> **TASK REQUIREMENTS**
What you return must be every line from the beginning of the data through the line holding "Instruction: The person", unchanged.

> **SUPPLIED INFORMATION**
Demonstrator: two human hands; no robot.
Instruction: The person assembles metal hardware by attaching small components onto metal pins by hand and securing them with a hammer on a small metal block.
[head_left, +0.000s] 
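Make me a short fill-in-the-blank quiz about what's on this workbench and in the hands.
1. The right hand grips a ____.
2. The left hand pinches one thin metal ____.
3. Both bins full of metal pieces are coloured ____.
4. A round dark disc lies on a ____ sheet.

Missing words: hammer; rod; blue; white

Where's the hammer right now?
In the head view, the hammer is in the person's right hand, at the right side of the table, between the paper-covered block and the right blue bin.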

> **THE COMPLETED TASK**
Demonstrator: two human hands; no robot.
Instruction: The person assembles metal hardware by attaching small components onto metal pins by hand and securing them with a hammer on a small metal block.

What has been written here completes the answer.